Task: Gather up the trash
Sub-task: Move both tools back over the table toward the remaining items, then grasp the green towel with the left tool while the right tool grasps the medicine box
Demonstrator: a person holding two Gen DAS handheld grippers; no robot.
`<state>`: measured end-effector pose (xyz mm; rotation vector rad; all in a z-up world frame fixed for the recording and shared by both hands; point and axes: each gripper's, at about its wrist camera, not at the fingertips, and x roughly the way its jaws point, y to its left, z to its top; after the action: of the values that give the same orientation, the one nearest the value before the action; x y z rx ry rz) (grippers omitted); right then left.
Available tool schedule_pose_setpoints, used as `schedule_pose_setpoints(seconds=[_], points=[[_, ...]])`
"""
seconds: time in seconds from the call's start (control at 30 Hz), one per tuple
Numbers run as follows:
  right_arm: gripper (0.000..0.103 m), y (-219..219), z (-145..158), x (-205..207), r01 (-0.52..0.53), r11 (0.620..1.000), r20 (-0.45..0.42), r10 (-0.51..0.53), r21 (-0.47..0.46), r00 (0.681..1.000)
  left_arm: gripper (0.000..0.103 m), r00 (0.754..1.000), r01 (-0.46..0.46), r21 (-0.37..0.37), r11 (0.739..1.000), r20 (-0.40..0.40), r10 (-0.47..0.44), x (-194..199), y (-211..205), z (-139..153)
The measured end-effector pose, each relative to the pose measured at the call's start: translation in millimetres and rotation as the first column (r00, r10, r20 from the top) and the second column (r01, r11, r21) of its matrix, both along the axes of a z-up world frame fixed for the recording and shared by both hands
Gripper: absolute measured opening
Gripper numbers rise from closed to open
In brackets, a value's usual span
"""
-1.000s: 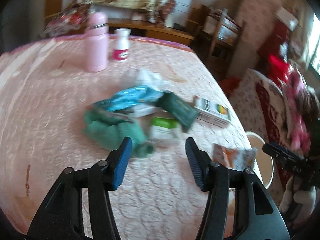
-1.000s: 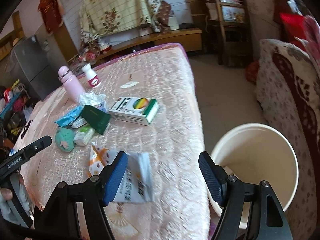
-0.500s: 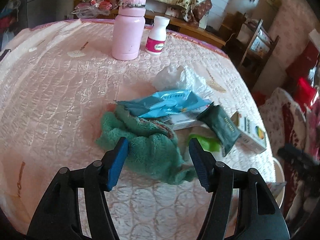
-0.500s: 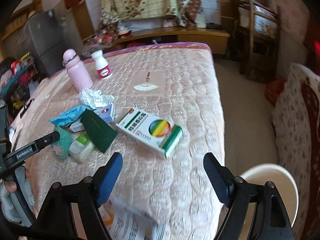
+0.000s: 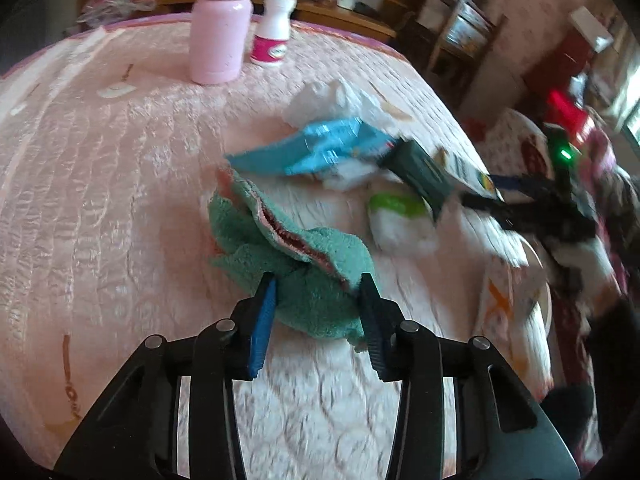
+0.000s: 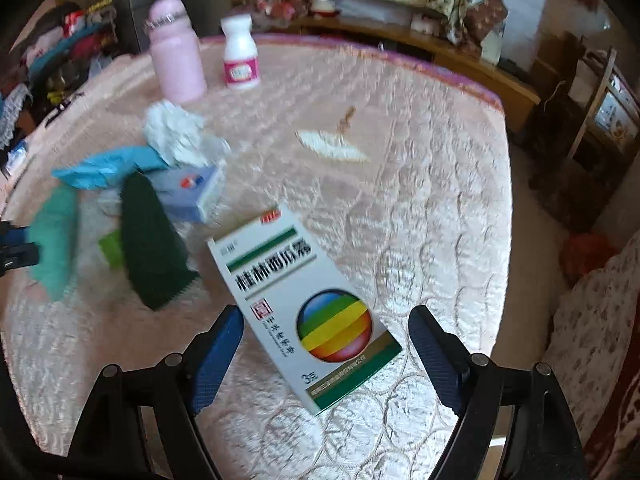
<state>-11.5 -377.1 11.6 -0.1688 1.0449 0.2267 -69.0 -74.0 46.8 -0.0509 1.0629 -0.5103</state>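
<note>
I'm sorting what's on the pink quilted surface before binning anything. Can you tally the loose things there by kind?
Bottles: 2, pink bottle, white bottle
Boxes: 2, medicine box, blue-white box
Wrappers and packets: 4, blue wrapper, dark green packet, green-white packet, orange-white packet
Cloth: 1, green cloth
Tissue: 1, crumpled tissue
Total: 10

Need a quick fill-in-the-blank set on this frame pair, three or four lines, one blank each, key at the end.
1. The left gripper has its jaws around a crumpled ____ cloth.
2. Between the open jaws of the right gripper lies a white box printed with a striped ____.
3. Beside the pink bottle stands a small white bottle with a ____ label.
4. Everything rests on a quilted bedcover coloured ____.

Missing words: green; ball; pink; pink
</note>
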Motion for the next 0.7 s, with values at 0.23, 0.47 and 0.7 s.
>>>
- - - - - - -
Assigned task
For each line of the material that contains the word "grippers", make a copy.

Solution to the problem
Demonstrator: a person holding two Gen DAS handheld grippers; no robot.
`<state>`: measured end-effector pose (xyz mm; rotation vector rad; all in a z-up world frame fixed for the recording and shared by both hands; point and axes: each gripper's, at about its wrist camera, not at the fingertips, and x roughly the way its jaws point, y to its left, z to its top; after the action: of the values that give the same orientation, the one nearest the value before the action; x y z rx ry rz) (grippers omitted); right then left.

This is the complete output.